Of course not all these people choose not to work. Far from it. The numbers can be divided into those who are forced to live on benefits because they have no option and those who choose to do so.

There is no doubt, however, that there are plenty of people in the latter category. I met several of them. There was Pat Dale, for example, a single mother with seven children who lives in my old street in Splott. She professes outrage at those who have never worked in their lives. But she herself has not worked for twenty years and her older children don’t work either. She explained why she chose not to. 'If I worked for the minimum wage I’d get paid £5.50, right? That means I’d lose out on my rent benefits and I’d be working for nothing. I think it’s disgusting. Honestly it is really, really disgusting.'

Then there was Steve Brown, in Middlesborough, who, with his partner and three children, take in an untaxed £20,000 a year in benefits. He acknowledges he might be able to make a few quid more by working but he is not remotely tempted to do so. It would mean 'I’d be missing my kids growing up'.

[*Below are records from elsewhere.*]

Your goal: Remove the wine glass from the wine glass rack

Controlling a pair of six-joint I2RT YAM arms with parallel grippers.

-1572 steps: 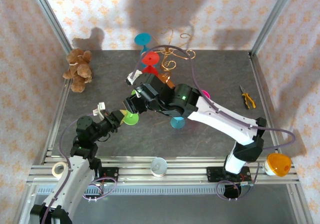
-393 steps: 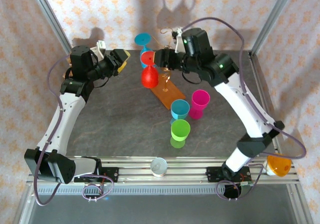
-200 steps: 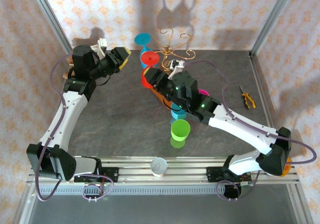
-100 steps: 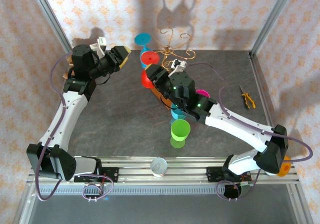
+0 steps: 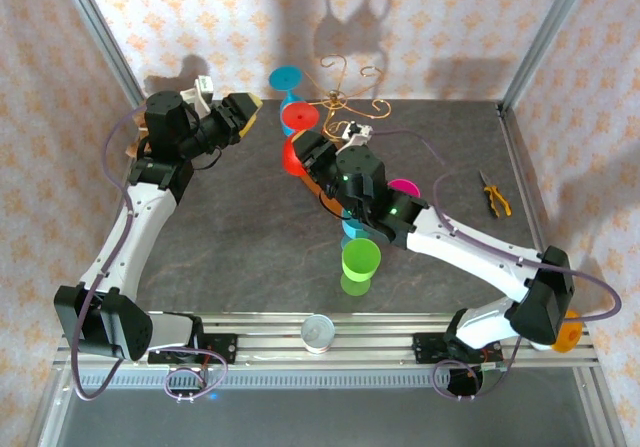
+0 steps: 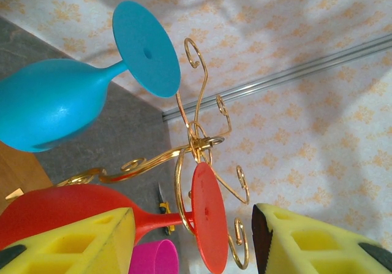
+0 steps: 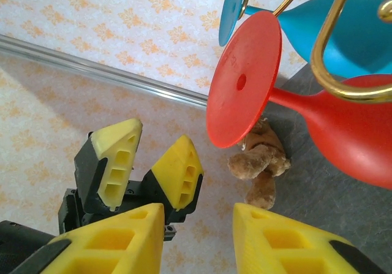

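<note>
The right arm lies across the wine glass rack (image 5: 338, 89) in the top view. Its brown wooden base is almost wholly hidden under the arm, and the thin gold wire curls stand clear just beyond the right gripper (image 5: 303, 149). The red wine glass (image 5: 298, 119) hangs tilted on the rack, stem caught in a wire loop, with its smooth matte foot disc toward the left gripper (image 5: 245, 115). Its bowl is touching or just beside the right gripper's tips; from above I cannot tell which. In the right wrist view the right gripper (image 7: 199, 216) is spread, its blocky yellow foam fingers (image 7: 104, 240) apart with nothing between them. The red wine glass (image 7: 245, 78) sits just above and ahead, its bowl cut off at the frame edge. The blue wine glass (image 7: 343, 19) hangs behind it, farther from the gripper and partly crossed by gold wire. A furry brown teddy bear (image 7: 260, 163) shows past the red foot, its legs hard to make out. The left gripper (image 7: 144, 167) faces the right one from well apart, spread and empty. In the left wrist view the red bowl is half hidden behind a yellow finger (image 6: 67, 243), and the foot disc lies ahead of the left gripper (image 6: 193, 213), apart from it. A green glass (image 5: 361, 257), teal glass (image 5: 350, 229) and magenta glass (image 5: 405, 184) stand upright on the grey stone-patterned table (image 5: 230, 237) beside the right forearm, the teal and magenta ones partly covered.
</note>
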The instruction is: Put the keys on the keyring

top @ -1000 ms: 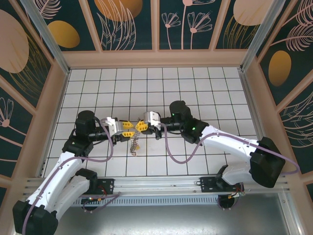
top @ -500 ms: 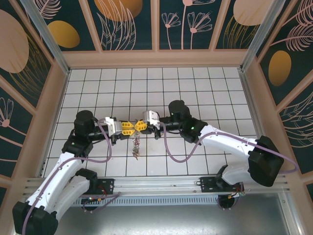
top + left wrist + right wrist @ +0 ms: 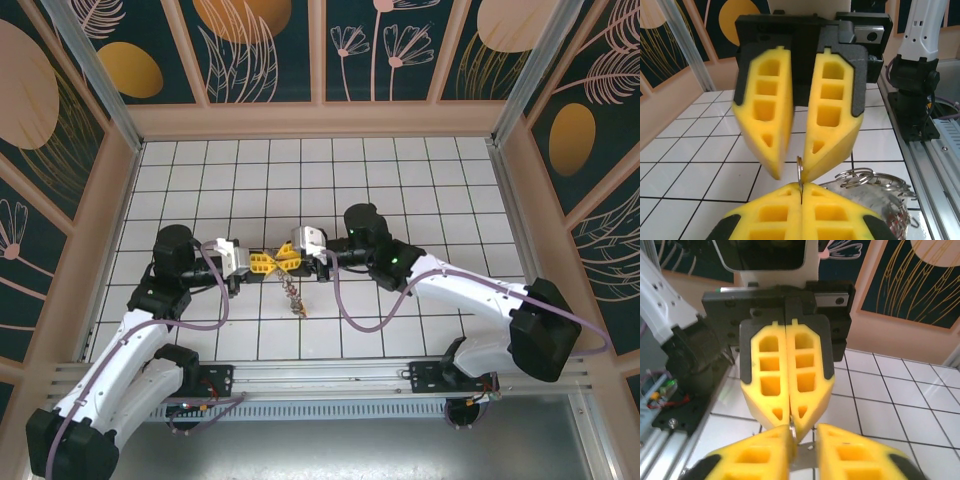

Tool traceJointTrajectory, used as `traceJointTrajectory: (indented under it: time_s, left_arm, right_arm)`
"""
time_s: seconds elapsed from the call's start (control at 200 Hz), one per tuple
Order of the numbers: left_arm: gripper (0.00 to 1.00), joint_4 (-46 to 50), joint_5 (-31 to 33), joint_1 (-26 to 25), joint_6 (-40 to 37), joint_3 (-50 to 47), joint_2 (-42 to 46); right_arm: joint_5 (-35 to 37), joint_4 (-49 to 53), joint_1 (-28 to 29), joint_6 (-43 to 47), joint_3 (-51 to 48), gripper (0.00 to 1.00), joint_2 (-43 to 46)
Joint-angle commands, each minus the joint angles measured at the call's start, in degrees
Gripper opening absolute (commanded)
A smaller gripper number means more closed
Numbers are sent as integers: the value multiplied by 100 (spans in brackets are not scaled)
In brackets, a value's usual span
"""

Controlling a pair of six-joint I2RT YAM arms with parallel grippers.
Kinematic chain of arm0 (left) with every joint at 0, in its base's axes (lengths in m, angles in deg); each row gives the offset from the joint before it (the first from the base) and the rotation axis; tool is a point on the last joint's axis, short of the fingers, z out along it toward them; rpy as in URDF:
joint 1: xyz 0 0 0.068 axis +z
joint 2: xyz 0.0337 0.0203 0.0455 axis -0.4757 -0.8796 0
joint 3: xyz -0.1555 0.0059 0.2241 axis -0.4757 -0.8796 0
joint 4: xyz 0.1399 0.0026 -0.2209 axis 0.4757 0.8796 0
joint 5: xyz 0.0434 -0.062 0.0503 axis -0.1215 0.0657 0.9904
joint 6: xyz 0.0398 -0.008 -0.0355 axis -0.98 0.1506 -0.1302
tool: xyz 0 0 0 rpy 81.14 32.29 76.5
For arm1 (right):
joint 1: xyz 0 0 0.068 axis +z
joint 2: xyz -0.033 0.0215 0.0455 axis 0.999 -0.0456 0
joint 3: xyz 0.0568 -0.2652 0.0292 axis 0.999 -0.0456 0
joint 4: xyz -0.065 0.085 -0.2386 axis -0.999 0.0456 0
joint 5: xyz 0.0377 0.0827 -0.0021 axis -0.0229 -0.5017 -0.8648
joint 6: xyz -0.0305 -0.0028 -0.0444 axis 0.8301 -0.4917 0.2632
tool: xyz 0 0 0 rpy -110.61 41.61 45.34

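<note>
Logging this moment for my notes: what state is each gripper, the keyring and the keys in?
Left gripper: shut on the keyring.
Right gripper: open, fingers apart beside the ring.
Keyring: pinched edge-on by the left gripper.
Keys: hanging in a bunch below the grippers.

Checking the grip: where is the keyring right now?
The keyring is pinched in the left gripper, mid-table in the top view, tip-to-tip with the right gripper, its bunch hanging below.
</note>
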Motion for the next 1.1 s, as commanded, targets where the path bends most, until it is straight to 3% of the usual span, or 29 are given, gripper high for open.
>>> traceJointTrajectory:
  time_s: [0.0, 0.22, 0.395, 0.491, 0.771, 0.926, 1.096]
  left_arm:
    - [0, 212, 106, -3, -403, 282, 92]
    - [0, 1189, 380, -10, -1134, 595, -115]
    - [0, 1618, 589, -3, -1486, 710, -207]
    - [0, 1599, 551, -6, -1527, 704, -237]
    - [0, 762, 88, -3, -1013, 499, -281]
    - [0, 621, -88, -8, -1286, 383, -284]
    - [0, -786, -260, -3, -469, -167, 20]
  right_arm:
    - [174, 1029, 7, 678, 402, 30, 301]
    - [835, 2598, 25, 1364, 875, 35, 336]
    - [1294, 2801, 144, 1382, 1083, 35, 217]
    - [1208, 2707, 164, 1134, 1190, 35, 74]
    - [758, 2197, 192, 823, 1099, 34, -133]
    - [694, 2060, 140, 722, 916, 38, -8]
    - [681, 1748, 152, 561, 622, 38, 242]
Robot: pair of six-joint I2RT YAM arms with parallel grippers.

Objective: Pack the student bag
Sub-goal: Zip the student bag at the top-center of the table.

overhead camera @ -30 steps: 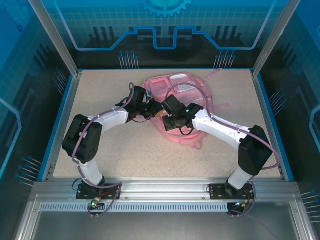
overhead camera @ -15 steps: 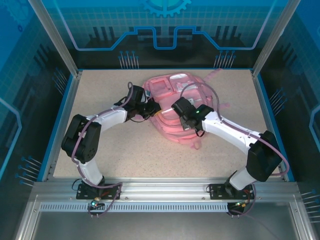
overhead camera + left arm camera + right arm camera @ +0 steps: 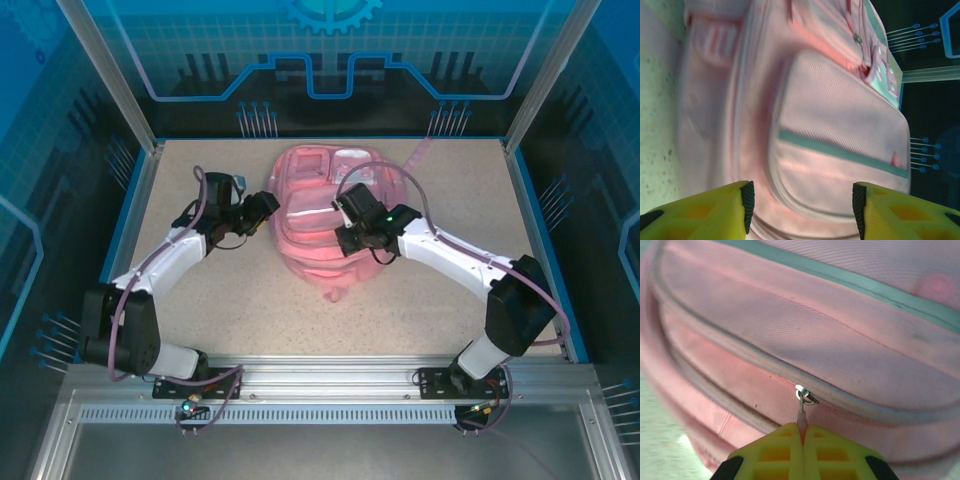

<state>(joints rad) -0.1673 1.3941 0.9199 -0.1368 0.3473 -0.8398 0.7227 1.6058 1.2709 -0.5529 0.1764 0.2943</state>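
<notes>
Zip work is the step in hand, as I judge it. The bag (image 3: 325, 215) lies flat in the far middle of the counter (image 3: 260, 300), front side up. My right end effector (image 3: 802, 429) is on the near right part of the bag, with its yellow fingers pressed together on the thin pink zip pull (image 3: 802, 416). The small metal slider (image 3: 805, 396) sits just above the fingertips. My left end effector (image 3: 800, 205) hangs just beside the left edge of the bag with its fingers spread wide and nothing between them.

To do it well, I would pull along the line of the zip, which curves around the front pocket (image 3: 840, 145), and not away from the fabric. The pull is thin and I think it can slip from the fingers. The bag is soft and may travel with the pull, so the left end effector should press or pinch the fabric near the zip to hold it back.

The fabric is a pink weave with a fine ribbed grain, loose and sagging in folds. The pocket is a rounded, padded panel, crossed by one pale grey-green strip (image 3: 840, 154). The counter is beige and speckled.
</notes>
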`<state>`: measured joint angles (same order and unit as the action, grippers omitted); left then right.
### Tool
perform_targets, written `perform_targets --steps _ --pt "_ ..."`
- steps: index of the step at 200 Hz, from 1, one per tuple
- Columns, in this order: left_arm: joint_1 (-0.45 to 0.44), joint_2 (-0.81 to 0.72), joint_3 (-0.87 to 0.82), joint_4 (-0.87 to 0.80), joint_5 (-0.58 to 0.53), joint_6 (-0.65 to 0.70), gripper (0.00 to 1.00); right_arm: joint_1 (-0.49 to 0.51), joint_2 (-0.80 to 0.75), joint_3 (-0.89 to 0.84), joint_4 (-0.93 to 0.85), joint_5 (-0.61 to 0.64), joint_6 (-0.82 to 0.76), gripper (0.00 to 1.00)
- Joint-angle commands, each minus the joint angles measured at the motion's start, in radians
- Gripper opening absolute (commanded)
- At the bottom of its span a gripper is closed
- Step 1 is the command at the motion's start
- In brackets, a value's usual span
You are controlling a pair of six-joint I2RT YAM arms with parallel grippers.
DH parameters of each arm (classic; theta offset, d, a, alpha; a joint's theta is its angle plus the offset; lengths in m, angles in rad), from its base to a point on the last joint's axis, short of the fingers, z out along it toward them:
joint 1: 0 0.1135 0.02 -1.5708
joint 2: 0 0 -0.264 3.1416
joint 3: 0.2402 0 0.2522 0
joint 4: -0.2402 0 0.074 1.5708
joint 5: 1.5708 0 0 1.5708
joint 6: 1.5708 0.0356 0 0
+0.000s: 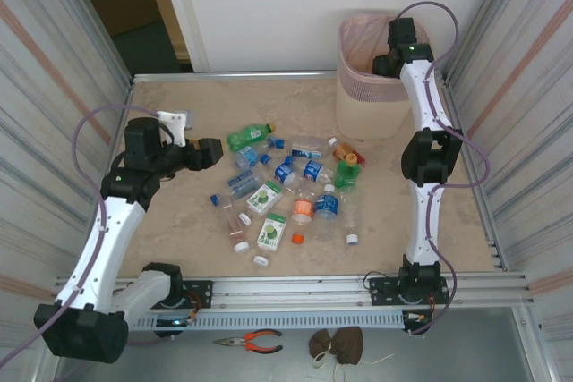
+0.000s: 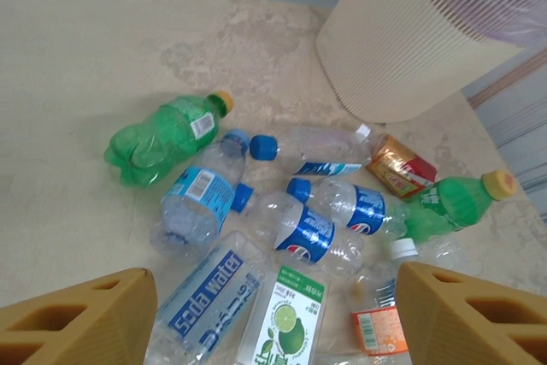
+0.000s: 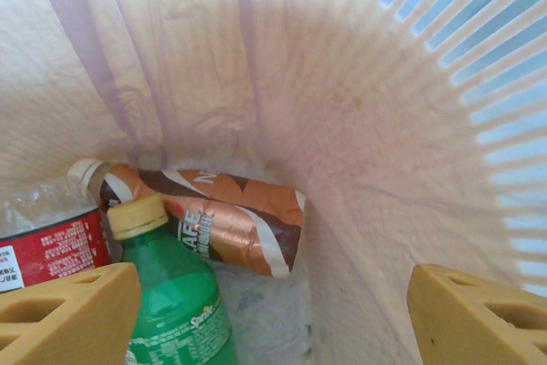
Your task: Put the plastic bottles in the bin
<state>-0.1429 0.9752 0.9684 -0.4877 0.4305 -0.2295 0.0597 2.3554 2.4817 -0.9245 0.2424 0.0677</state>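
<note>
Jaws: your left jaws stand wide, empty, above the plastic bottles (image 2: 308, 232) scattered on the worktop (image 1: 224, 100) | your right jaws stand wide, empty, inside the bin (image 1: 367, 105) over three bottles (image 3: 214, 220) lying there.

Plastic bottles (image 1: 243, 139) lie scattered mid-table; three more rest inside the pink-lined beige bin (image 1: 367, 115).

1. The left arm is bent at the elbow, forearm raised; its wrist turns inward; the left gripper (image 1: 211, 151) tilts downward.
2. Its jaws stand wide apart; the yellow fingers (image 2: 81, 318) are empty.
3. The right arm is stretched far forward, nearly straight; the right gripper (image 1: 387, 63) points downward.
4. Its jaws are spread wide; the wrist view shows both fingertips apart, gripping nothing.
</note>
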Motion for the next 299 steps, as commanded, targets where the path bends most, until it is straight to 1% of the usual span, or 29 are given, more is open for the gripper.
perform_targets --steps 1,42,75,89,109,128,156,172,200,222,242,262,283,299 --pt "0.008 0.018 -0.004 -0.059 -0.056 0.008 0.74 0.012 -0.06 0.033 -0.014 0.02 -0.007 0.81" --pt "0.007 0.064 -0.034 -0.106 -0.137 -0.057 0.74 0.033 -0.151 0.033 -0.014 0.034 -0.023 0.81" --pt "-0.02 0.105 -0.059 -0.161 -0.235 -0.169 0.74 0.051 -0.225 0.033 -0.02 0.043 -0.032 0.81" --pt "-0.072 0.12 -0.059 -0.197 -0.318 -0.205 0.74 0.061 -0.255 0.031 -0.027 0.05 -0.035 0.81" --pt "-0.171 0.144 -0.062 -0.247 -0.453 -0.276 0.75 0.075 -0.3 0.026 -0.046 0.063 -0.036 0.81" --pt "-0.244 0.165 -0.074 -0.27 -0.522 -0.347 0.75 0.087 -0.351 -0.004 -0.053 0.067 -0.039 0.81" --pt "-0.313 0.198 -0.109 -0.27 -0.52 -0.421 0.74 0.099 -0.449 -0.09 -0.04 0.061 -0.033 0.81" --pt "-0.335 0.216 -0.137 -0.258 -0.505 -0.46 0.72 0.106 -0.512 -0.158 -0.026 0.063 -0.028 0.81" --pt "-0.36 0.239 -0.175 -0.228 -0.488 -0.508 0.72 0.109 -0.633 -0.309 0.03 0.051 -0.01 0.81" --pt "-0.379 0.26 -0.196 -0.2 -0.47 -0.538 0.71 0.111 -0.709 -0.394 0.058 0.043 0.001 0.81" --pt "-0.392 0.282 -0.215 -0.184 -0.469 -0.559 0.66 0.114 -0.757 -0.449 0.066 0.04 0.009 0.81" --pt "-0.394 0.299 -0.235 -0.151 -0.463 -0.574 0.64 0.115 -0.798 -0.499 0.076 0.041 0.014 0.81" --pt "-0.394 0.318 -0.234 -0.145 -0.458 -0.581 0.59 0.114 -0.834 -0.546 0.083 0.035 0.024 0.8" --pt "-0.394 0.326 -0.235 -0.143 -0.461 -0.579 0.54 0.114 -0.857 -0.578 0.097 0.033 0.03 0.8"
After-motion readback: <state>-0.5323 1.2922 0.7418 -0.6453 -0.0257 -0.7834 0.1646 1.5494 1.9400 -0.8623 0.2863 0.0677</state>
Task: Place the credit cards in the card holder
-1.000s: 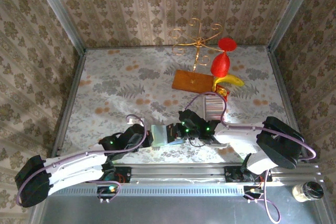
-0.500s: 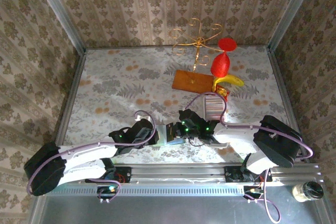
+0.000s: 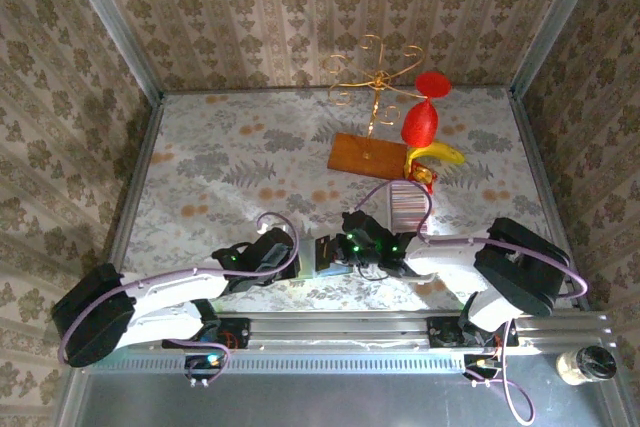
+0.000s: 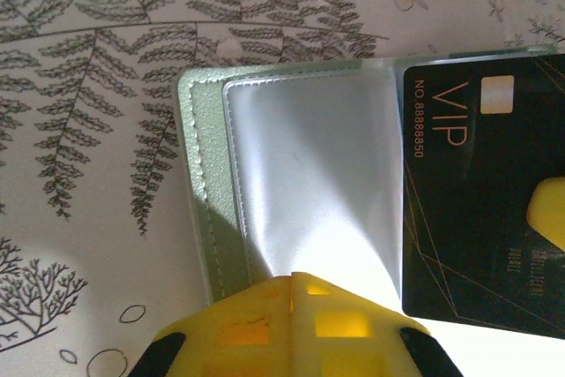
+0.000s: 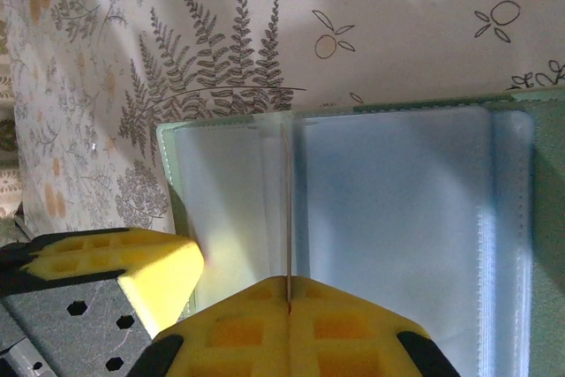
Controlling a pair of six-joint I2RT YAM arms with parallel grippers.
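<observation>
Left wrist view: the left gripper (image 4: 293, 293) is pinched shut on the open holder (image 4: 291, 174), likely to keep it still on the table (image 3: 200, 167). The right gripper (image 5: 289, 302) squeezes a black card (image 4: 481, 192) over the pockets, ready to slide in.

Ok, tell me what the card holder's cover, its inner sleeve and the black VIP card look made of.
The card holder: cover probably faux leather, matte pale green, going by its pebbled grain and stitched edge. The inner sleeve: clear soft plastic, glossy; it glares and shows welded seams. The black VIP card: likely rigid plastic, black with gold print and a metallic chip.
</observation>
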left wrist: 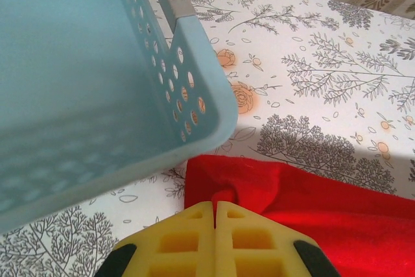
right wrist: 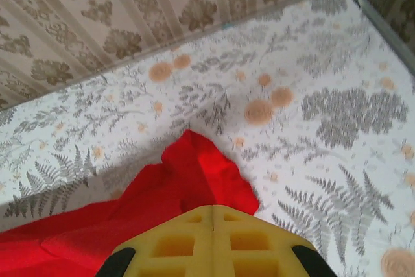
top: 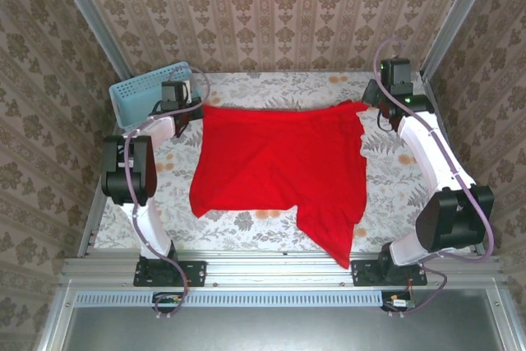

What these examples and others show is that there has grown up a system of perverse incentives in which it is rational (in a simply financial sense, anyway) for people to choose not to work. One result has been that the number of households in which no one works has doubled over the last fifteen years.

Some of these perverse incentives have come about as the unintended consequence of otherwise good intention. Attempts to reduce child poverty, it’s argued, have created a benefit system which deters working. Some of the perverse incentives have been the result of political calculation. Governments in the 1980s tried to cut the electorally toxic numbers of unemployed by simply transferring huge numbers on to sickness benefit.

So what can be done to make it harder for people to choose not to work? The Government is already tightening the eligibility rules for sickness benefit. David Cameron claimed recently that of the 1.3m who put in a claim for the new sickness benefit, a million either proved capable of working or withdrew their claim before facing the obligatory medical.

More generally the Government plans to simplify the complex benefit system by replacing the myriad benefits with a single, universal benefit. The Work and Pensions Secretary, Iain Duncan Smith, put it like this: 'This is a two-way street…We expect people to play their part… Choosing not to work if you can work is no longer an option… We are developing sanctions for those who refuse to play by the rules.'

This follows what has happened in America since President Clinton introduced a workfare system back in the 1990s. The effect has been, according to its author, Professor Larry Mead, that 60% of those who were on benefits before have now taken jobs.

But that leaves the 40% who have not taken jobs. The 'sanction' against many of them has been that after a period their state benefits have stopped altogether. They have had to sell what possessions they had, bit by bit, just to get by. In order to eat they queue up for meals in soup kitchens and local churches.

Many people would say that’s fair enough for shirkers who choose not working as a lifestyle. But there are plenty more people dependent on benefits who are desperate for a job but simply can’t find one. How can we create a system which accurately distinguishes between the two?

That’s the rub. If we try to kill off the entitlement culture by making the safety net of benefits sufficiently less comfortable that no one will choose not to work if they can, it seems inevitable that we will end up making life a lot harder for those who would work if they could but can find no opportunity to do so. Is that a price worth paying?

What’s your view?

  • Do you think we have created a welfare system that is just too easy for those who choose not to work?
  • Do you think people should be made to work even if the net financial benefit to them from doing so is pretty small or even non-existent?
  • Do you support, or not, the Government’s attempts to tighten up on eligibility for sickness benefit and to introduce a single universal benefit?
  • What changes do you think should be made to the system?
  • And if getting rid of the entitlement culture were to result in increased hardship for some of those who do not choose to be idle but who simply can’t find work, do you think that would be a price worth paying?